Tradução: Juliana Zanetti de Paiva.

Notas

[1] Guy Debord, A sociedade do espetáculo (Rio de Janeiro: Contraponto, 1997).

[2] Ibid., § 5.

[3] Ibidem.

[4] Guy Debord, “Comentários sobre a sociedade do espetáculo”, em A sociedade do espetáculo, cit.

[5] Guy Debord, A sociedade do espetáculo, cit. § 198.

[6] Platão parece em geral o demônio dos defensores modernos da tevê, que fazem dele uma espécie de precursor dos talibãs (e não mais de Stalin ou de Hitler, como fez Karl Popper).

[7] Faço com que notem, incidentalmente, que essa equiparação de críticas, na verdade, pertencentes a contextos muito diversos, isto é, os da condenação platônica da arte e os das críticas modernas à sociedade espetacular, corresponde ao sofisma de quem responde, aos críticos do uso da energia nuclear, que também os primeiros trens foram recebidos às vezes por medos apocalípticos e pela demonstração de sua extrema periculosidade, e que se trata, portanto, em ambos os casos, de simples capricho diante do novo.

[8] Günther Anders, Die Antiquiertheit des Menschen (Munique: Beck, 1956). Ed. francesa: L´obsolescence de l’homme (Paris: Editions de l’Encyclopédie des Nuisances/Editions Ivrea, 2002).

[9] Essa afirmação está presente, por exemplo, no histórico americano da filosofia de Martin Jay em seu livro (com um título significativo): Downcast Eyes: the Denigration of Vision in Twentieth-Century French Thought (Berkeley/Los Angeles/Londres: University of California Press, 1994), isto é, a “Difamação da vista no pensamento francês do século XX”, em que ele fala também de Debord.
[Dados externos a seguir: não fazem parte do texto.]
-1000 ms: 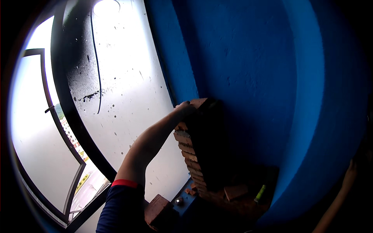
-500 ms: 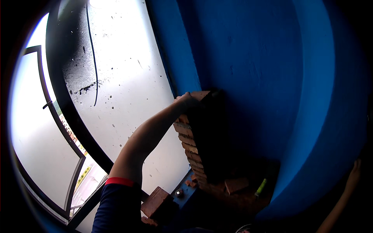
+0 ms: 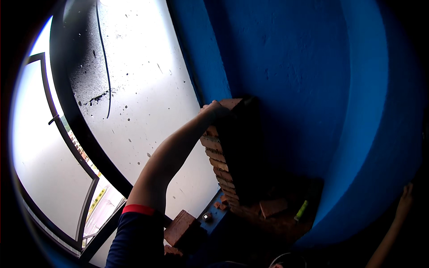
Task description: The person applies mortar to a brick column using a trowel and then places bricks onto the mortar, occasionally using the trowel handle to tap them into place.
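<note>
Saw the left hand (image 3: 213,108) at the head of a brick stack (image 3: 219,158), set against the left end of the top brick (image 3: 231,103), with the forearm reaching up from a dark blue sleeve (image 3: 134,236) with a red cuff. Could not tell the left fingers' exact grip, for deep shadow over the brick's right side. Placed that top brick at the summit of the stack, near the blue wall (image 3: 286,67) and beside the speckled white panel (image 3: 138,134). Found the right hand (image 3: 405,196) well apart, raised at the far right rim, with fingers pointing upward; could not tell spread from pressed together (too dim out there for a fair reading). Noted uneven courses down the lit side of the stack. Logged one loose brick (image 3: 273,207) near the stack's foot, with a yellow-green object (image 3: 302,211) to its right. Nearer in, recorded a tilted brick (image 3: 180,228) by the sleeve, then a small dark round item (image 3: 207,217) on a blue ledge (image 3: 217,218), and reddish fragments (image 3: 221,205) close to the stack. Marked an opened window pane (image 3: 44,147) at far left, dark-framed.
</note>
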Motion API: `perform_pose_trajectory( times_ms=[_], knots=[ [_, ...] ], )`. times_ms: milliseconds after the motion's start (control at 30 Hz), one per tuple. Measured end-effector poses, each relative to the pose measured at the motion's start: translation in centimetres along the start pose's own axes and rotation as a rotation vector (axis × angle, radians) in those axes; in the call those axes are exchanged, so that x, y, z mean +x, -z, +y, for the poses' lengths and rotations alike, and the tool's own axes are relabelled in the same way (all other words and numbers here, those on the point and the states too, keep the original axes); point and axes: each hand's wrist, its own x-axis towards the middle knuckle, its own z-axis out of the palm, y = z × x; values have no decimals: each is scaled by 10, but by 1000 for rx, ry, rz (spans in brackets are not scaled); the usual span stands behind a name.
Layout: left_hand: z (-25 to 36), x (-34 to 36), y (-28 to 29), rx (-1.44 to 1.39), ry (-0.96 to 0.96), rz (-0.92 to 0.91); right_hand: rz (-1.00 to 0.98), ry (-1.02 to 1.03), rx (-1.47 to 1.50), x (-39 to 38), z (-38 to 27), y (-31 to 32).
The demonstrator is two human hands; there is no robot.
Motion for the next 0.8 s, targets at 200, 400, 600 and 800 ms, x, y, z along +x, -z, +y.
perform_pose_trajectory(
  times_ms=[200,400,600,800],
  knots=[
    [19,-6,16,-118,16,16,-94,-485,220,-142,90,-24],
    [38,-89,81,-799,337,322,-210,-869,342,-220,133,-41],
    [32,-193,54,-1729,-260,408,-797,-1027,205,-198,145,15],
    [116,-249,-84,-2274,-820,242,-1081,-707,194,-176,170,-78]
  ],
)
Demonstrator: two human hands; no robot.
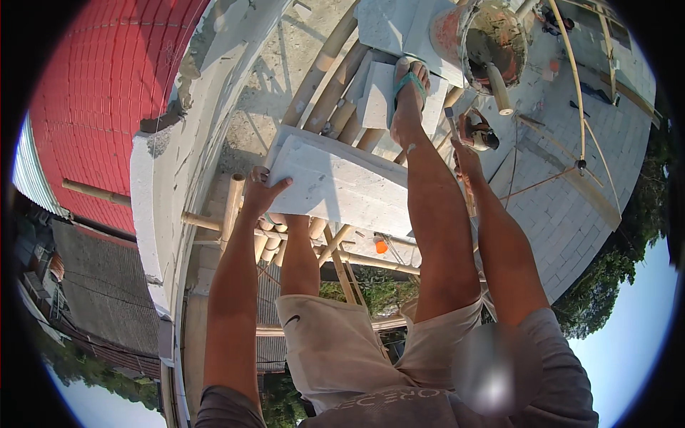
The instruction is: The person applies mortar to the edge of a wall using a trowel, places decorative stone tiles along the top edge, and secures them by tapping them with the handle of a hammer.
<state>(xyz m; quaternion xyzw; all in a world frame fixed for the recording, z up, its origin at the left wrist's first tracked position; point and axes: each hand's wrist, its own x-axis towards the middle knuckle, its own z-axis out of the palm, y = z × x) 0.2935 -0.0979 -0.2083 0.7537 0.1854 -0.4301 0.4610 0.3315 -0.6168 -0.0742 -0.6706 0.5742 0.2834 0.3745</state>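
Note:
A long white building block point(342, 178) lies across in front of me, near my bent leg. My left hand point(265, 191) grips its left end, thumb on the top face and fingers over the edge. My right hand point(467, 165), to the right of my raised knee, is closed round a slim tool point(451, 120) with a flat grey end; its exact kind is hard to make out. My sandalled right foot point(410, 89) rests on another white block point(378, 96) farther off.
A mortar-smeared bucket point(492, 46) with a round handle point(499, 89) sticking out stands at the far right. Bamboo poles point(328, 93) form the platform, with gaps between them. A block wall point(164, 185) runs along the left beside a red roof point(114, 93). Another person point(477, 132) shows beyond my right hand.

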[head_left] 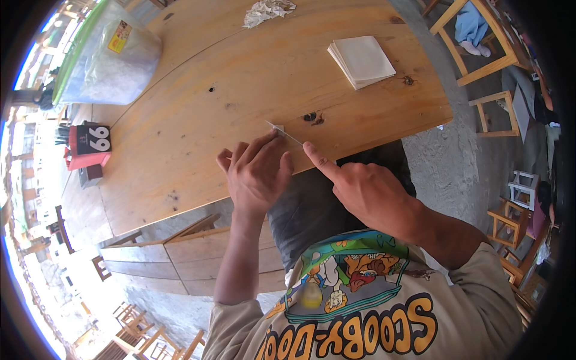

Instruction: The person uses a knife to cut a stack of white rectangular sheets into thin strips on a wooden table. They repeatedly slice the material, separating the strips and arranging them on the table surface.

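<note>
Near the front edge of the wooden table (240, 90), a small piece of white paper (279, 127) lies at the fingertips of my left hand (257, 177). That hand is open, its fingers stretched and its index finger pressing down there. A thin, pale, pointed strip (291, 137) slants from the paper to my right fingertip. Whether it is a slim blade or a folded paper edge I cannot tell. My right hand (369, 192) points its index finger along this strip. Its other fingers are curled, and what they hold, if anything, is hidden underneath.
A stack of white paper sheets (363, 60) lies at the right of the table, and crumpled paper (269, 12) at its far side. A green-rimmed clear tub (120, 66) and a red and black holder (90, 144) stand left. Wooden stools (495, 114) are on the right.
</note>
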A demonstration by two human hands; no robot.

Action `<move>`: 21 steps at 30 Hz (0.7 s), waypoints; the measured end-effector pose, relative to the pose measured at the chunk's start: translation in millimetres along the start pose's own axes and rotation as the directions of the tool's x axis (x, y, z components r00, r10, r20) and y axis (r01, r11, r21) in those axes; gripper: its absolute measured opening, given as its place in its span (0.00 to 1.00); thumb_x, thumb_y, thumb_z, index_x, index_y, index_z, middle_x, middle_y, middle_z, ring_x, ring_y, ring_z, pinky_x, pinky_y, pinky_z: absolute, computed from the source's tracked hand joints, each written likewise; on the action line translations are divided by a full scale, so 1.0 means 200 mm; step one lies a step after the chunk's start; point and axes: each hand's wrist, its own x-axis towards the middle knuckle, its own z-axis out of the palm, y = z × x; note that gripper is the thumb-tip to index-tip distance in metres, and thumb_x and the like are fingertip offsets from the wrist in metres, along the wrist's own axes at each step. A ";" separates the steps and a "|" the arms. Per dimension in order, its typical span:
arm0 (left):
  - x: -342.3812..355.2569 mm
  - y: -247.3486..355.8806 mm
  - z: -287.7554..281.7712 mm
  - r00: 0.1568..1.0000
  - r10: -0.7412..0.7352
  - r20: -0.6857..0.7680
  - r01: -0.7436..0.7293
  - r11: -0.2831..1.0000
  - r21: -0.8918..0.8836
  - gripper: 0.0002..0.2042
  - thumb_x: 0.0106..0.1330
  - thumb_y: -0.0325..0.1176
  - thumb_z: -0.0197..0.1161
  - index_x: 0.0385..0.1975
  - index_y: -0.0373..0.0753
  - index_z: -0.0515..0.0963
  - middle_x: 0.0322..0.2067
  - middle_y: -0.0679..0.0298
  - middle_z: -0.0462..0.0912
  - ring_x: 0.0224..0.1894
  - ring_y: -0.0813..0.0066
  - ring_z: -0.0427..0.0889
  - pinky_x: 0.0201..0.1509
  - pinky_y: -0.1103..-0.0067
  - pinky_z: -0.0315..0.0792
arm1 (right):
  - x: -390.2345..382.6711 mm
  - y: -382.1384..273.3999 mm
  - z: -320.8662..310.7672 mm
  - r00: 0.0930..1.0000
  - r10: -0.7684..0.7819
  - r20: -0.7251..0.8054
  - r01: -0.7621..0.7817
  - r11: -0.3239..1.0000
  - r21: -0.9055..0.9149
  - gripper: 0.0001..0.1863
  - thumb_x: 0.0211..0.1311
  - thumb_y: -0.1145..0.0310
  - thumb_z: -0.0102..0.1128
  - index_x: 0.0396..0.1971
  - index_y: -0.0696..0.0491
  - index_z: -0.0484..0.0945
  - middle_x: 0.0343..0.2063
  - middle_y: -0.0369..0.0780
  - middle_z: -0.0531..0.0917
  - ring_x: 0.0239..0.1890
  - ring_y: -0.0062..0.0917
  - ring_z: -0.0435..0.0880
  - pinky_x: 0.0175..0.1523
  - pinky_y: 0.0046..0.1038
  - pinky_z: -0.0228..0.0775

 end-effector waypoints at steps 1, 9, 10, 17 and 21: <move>0.00 0.00 0.00 1.000 0.000 -0.001 0.000 1.000 0.001 0.13 0.66 0.40 0.83 0.50 0.53 0.97 0.58 0.75 0.98 0.48 0.71 0.90 0.65 0.64 0.66 | 0.00 0.00 0.00 1.000 -0.005 -0.012 0.005 1.000 0.008 0.48 0.82 0.65 0.70 0.96 0.51 0.58 0.27 0.44 0.90 0.26 0.36 0.96 0.33 0.36 0.94; 0.00 0.01 -0.01 1.000 0.003 -0.005 -0.003 1.000 -0.001 0.11 0.67 0.39 0.82 0.48 0.52 0.97 0.55 0.76 0.98 0.46 0.72 0.90 0.62 0.64 0.65 | 0.00 -0.03 -0.02 0.998 0.049 0.044 -0.052 0.997 0.060 0.52 0.79 0.71 0.71 0.97 0.50 0.53 0.28 0.46 0.91 0.29 0.43 0.96 0.38 0.43 0.94; 0.00 0.01 0.00 1.000 0.004 -0.005 -0.004 1.000 0.000 0.11 0.67 0.39 0.82 0.48 0.53 0.97 0.55 0.76 0.98 0.45 0.72 0.90 0.62 0.64 0.65 | 0.00 -0.04 -0.02 0.996 0.062 0.061 -0.066 0.996 0.066 0.52 0.79 0.71 0.71 0.97 0.50 0.53 0.27 0.46 0.91 0.29 0.43 0.96 0.38 0.44 0.94; 0.01 0.00 0.00 1.000 0.016 -0.019 -0.016 1.000 -0.017 0.11 0.67 0.39 0.82 0.48 0.54 0.97 0.55 0.77 0.97 0.45 0.73 0.90 0.63 0.63 0.64 | 0.01 -0.09 -0.01 0.992 0.078 0.099 -0.084 0.995 0.062 0.53 0.79 0.70 0.70 0.97 0.52 0.51 0.26 0.47 0.91 0.28 0.43 0.97 0.37 0.45 0.95; 0.01 0.00 -0.01 1.000 0.004 -0.004 -0.004 1.000 -0.018 0.10 0.68 0.39 0.82 0.48 0.54 0.97 0.56 0.77 0.97 0.46 0.73 0.91 0.63 0.63 0.64 | 0.01 -0.10 0.00 0.995 0.068 0.079 -0.073 0.995 0.070 0.52 0.79 0.70 0.69 0.96 0.54 0.51 0.25 0.48 0.90 0.27 0.43 0.96 0.36 0.44 0.95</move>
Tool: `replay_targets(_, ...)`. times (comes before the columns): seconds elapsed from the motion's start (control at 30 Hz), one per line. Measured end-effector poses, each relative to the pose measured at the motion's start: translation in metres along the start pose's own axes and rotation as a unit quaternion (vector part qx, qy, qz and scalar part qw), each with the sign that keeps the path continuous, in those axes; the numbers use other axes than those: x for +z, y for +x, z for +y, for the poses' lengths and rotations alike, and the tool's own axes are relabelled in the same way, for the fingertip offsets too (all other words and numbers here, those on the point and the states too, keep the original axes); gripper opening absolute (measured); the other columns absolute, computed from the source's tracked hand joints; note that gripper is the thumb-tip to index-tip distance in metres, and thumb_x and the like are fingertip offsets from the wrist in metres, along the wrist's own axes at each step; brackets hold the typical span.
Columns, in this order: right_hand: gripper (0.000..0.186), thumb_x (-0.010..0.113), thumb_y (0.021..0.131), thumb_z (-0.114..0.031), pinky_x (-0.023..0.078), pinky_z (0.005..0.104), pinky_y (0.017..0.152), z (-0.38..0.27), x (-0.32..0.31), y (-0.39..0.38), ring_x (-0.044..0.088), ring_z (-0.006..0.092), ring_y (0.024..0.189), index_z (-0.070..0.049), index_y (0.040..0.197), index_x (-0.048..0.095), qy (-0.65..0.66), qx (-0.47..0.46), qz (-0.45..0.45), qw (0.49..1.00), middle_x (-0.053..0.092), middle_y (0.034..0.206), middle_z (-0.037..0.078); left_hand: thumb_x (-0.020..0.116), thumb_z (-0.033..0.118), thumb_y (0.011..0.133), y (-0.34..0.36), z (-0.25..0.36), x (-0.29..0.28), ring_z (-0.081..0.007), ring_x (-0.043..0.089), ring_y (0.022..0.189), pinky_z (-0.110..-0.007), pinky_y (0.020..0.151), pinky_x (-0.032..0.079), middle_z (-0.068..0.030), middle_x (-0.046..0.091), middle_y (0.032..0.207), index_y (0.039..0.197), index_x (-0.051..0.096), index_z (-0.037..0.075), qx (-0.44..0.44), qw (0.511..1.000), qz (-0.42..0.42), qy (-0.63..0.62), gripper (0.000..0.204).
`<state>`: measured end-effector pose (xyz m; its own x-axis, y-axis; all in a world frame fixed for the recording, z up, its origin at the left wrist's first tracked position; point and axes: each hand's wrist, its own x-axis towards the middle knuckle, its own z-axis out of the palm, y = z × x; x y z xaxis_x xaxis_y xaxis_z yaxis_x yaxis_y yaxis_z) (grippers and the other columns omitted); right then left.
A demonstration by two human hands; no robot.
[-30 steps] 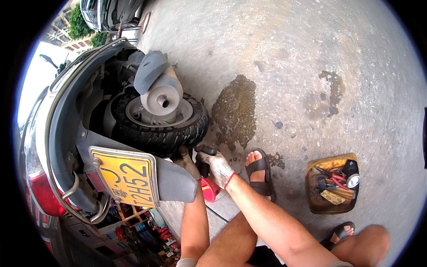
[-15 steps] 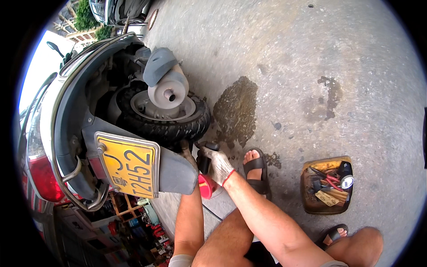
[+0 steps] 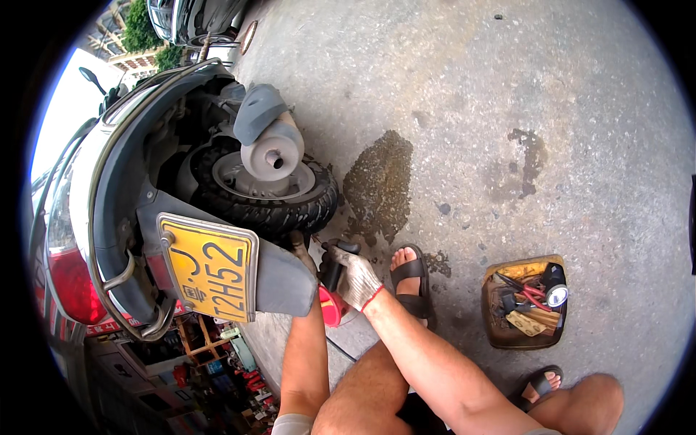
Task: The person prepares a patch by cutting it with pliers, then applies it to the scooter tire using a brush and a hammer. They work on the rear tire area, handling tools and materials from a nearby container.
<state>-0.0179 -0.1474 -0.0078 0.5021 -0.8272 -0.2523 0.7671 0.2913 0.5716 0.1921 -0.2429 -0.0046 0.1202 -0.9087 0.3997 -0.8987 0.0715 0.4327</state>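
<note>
Being gripped near the rear tyre, a black tool is wrapped by the fingers of the gloved right hand; just beside the tyre, the left hand is partly hidden, its fingers' state unclear.

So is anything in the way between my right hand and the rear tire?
Only the black tool it holds; nothing else visible stands between your right hand and the rear tire. Your left hand is further left, by the tire.

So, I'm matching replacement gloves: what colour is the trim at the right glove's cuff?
The cuff trim is red; it shows best in the head view.
</note>
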Motion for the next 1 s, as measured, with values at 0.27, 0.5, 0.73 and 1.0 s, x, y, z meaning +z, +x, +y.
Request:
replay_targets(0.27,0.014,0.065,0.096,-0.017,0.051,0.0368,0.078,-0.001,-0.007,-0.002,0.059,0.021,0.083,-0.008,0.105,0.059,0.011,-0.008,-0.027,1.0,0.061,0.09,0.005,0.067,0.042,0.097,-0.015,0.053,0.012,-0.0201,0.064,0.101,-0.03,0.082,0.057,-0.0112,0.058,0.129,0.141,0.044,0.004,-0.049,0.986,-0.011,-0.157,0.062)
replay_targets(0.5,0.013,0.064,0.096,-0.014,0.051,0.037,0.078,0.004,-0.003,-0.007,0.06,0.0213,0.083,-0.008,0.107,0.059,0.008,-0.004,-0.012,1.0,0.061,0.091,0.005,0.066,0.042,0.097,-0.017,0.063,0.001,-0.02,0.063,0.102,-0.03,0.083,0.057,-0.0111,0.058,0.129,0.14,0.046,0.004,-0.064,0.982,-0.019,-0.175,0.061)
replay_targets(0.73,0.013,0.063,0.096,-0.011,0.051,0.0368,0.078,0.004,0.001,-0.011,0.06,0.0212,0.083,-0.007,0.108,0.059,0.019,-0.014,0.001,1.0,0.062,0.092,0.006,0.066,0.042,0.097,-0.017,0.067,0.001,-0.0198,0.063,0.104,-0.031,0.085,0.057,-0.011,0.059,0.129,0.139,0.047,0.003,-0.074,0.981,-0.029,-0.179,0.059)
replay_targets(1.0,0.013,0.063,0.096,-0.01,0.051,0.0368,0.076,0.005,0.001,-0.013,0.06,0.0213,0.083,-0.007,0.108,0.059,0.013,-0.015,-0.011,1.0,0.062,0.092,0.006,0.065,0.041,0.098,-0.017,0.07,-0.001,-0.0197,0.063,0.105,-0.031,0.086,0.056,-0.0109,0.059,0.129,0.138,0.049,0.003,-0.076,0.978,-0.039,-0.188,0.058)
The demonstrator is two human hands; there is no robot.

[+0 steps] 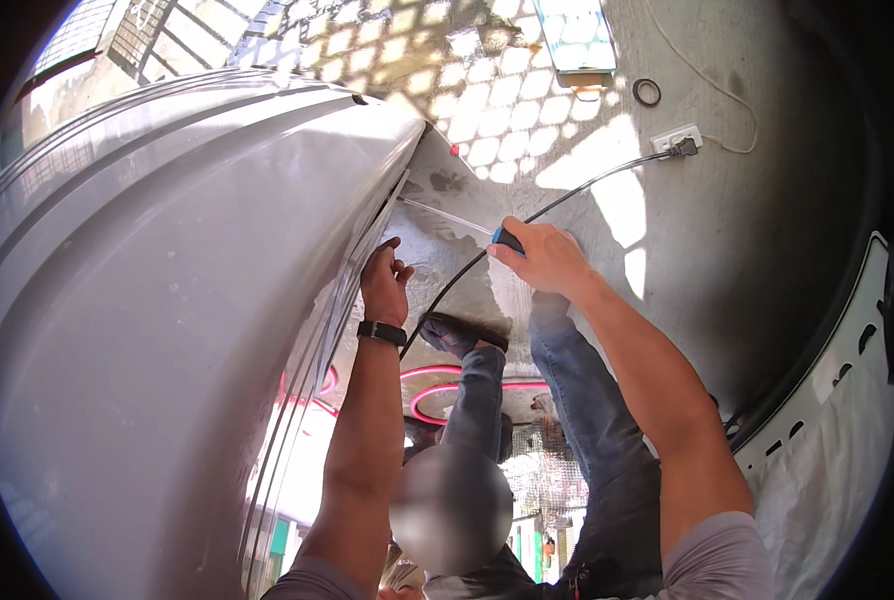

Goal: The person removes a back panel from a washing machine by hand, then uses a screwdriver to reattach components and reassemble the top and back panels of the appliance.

[10] Guy Debord, Panégyrique, tomo segundo (Paris: Arthème Fayard, 1997).

[11] Acrescento, porém, que vi que esse livro foi discutido recentemente na USP e que pelo menos um texto de Anders, aquele sobre Kafka, foi publicado no Brasil em 1969, e que Sérgio Buarque de Holanda, em seu ensaio de 1952, menciona esse livro sobre Kafka, que então havia sido publicado apenas na Alemanha.

[12] Não farei aqui considerações sobre outras formas de alienação e fetichismo que reinavam em sociedades precedentes, que naturalmente não constituíam um Éden.

[13] Guy Debord, A sociedade do espetáculo, cit., p. 13.

[14] Neil Postman, O desaparecimento da infância (1º ed. Rio de Janeiro: Graphia, 1999).

[15] Walter Benjamin, “Sobre o conceito de história”, em Obras escolhidas. Magia e técnica, arte e política. Ensaios sobre literatura e história da cultura, trad. Sergio Paulo Rouanet, vol. 1 (São Paulo: Brasiliense, 1985).